Supplied material Block Start

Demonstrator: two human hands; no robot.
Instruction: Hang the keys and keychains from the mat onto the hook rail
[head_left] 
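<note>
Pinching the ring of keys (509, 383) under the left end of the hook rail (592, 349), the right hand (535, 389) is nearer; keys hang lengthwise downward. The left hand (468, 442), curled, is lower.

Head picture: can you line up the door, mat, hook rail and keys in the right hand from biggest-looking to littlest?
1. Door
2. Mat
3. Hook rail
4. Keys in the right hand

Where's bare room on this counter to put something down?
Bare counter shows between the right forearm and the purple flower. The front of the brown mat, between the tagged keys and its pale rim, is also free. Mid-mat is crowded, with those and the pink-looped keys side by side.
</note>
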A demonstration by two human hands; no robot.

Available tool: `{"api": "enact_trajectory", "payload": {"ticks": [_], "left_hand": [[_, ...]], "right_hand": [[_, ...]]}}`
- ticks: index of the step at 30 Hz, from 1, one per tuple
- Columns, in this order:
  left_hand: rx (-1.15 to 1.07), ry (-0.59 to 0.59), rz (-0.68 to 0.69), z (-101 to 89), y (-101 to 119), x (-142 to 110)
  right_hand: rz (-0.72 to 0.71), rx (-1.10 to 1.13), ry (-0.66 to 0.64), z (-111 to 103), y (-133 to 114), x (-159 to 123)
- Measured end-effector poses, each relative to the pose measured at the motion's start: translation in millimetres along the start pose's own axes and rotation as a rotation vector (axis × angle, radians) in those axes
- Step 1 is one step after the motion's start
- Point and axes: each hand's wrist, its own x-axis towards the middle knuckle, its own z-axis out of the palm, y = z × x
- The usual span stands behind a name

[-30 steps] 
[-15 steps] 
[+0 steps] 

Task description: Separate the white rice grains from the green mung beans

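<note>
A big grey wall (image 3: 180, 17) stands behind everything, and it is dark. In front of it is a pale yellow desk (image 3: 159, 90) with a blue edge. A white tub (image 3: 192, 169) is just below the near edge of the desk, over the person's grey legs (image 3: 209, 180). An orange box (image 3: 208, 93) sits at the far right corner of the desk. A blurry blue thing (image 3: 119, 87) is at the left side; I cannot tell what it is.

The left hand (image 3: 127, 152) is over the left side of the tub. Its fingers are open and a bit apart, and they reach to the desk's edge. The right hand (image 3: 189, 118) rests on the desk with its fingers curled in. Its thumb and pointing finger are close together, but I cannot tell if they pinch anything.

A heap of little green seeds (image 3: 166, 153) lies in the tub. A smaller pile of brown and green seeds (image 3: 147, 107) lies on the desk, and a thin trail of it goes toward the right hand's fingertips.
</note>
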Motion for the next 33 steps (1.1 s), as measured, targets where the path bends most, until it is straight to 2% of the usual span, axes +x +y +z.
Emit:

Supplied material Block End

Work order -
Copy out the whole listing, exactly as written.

The completed task -
Demonstrator: two human hands; no robot.
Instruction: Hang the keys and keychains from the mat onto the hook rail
[head_left] 
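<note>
Pinching the ring of keys (509, 383) under the left end of the hook rail (592, 349), the right hand (535, 389) is nearer; keys hang lengthwise downward. The left hand (468, 442), curled, is lower.

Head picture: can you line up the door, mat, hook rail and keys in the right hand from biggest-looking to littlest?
1. Door
2. Mat
3. Hook rail
4. Keys in the right hand

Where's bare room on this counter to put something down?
Bare counter shows between the right forearm and the purple flower. The front of the brown mat, between the tagged keys and its pale rim, is also free. Mid-mat is crowded, with those and the pink-looped keys side by side.
</note>
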A demonstration by two human hands; no robot.

Available tool: `{"api": "enact_trajectory", "payload": {"ticks": [_], "left_hand": [[_, ...]], "right_hand": [[_, ...]]}}`
- ticks: index of the step at 30 Hz, from 1, one per tuple
- Columns, in this order:
  left_hand: rx (-1.15 to 1.07), ry (-0.59 to 0.59), rz (-0.68 to 0.69), z (-101 to 89), y (-101 to 119), x (-142 to 110)
  right_hand: rz (-0.72 to 0.71), rx (-1.10 to 1.13), ry (-0.66 to 0.64), z (-111 to 103), y (-133 to 114), x (-159 to 123)
- Measured end-effector poses, each relative to the pose measured at the motion's start: translation in millimetres along the start pose's own axes and rotation as a rotation vector (axis × angle, radians) in those axes
- Step 1 is one step after the motion's start
- Point and axes: each hand's wrist, its own x-axis towards the middle knuckle, its own z-axis out of the palm, y = z × x
- The usual span stands behind a name

[-30 steps] 
[-15 steps] 
[+0 steps] 

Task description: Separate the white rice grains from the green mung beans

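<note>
A big grey wall (image 3: 180, 17) stands behind everything, and it is dark. In front of it is a pale yellow desk (image 3: 159, 90) with a blue edge. A white tub (image 3: 192, 169) is just below the near edge of the desk, over the person's grey legs (image 3: 209, 180). An orange box (image 3: 208, 93) sits at the far right corner of the desk. A blurry blue thing (image 3: 119, 87) is at the left side; I cannot tell what it is.

The left hand (image 3: 127, 152) is over the left side of the tub. Its fingers are open and a bit apart, and they reach to the desk's edge. The right hand (image 3: 189, 118) rests on the desk with its fingers curled in. Its thumb and pointing finger are close together, but I cannot tell if they pinch anything.

A heap of little green seeds (image 3: 166, 153) lies in the tub. A smaller pile of brown and green seeds (image 3: 147, 107) lies on the desk, and a thin trail of it goes toward the right hand's fingertips.
</note>
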Motion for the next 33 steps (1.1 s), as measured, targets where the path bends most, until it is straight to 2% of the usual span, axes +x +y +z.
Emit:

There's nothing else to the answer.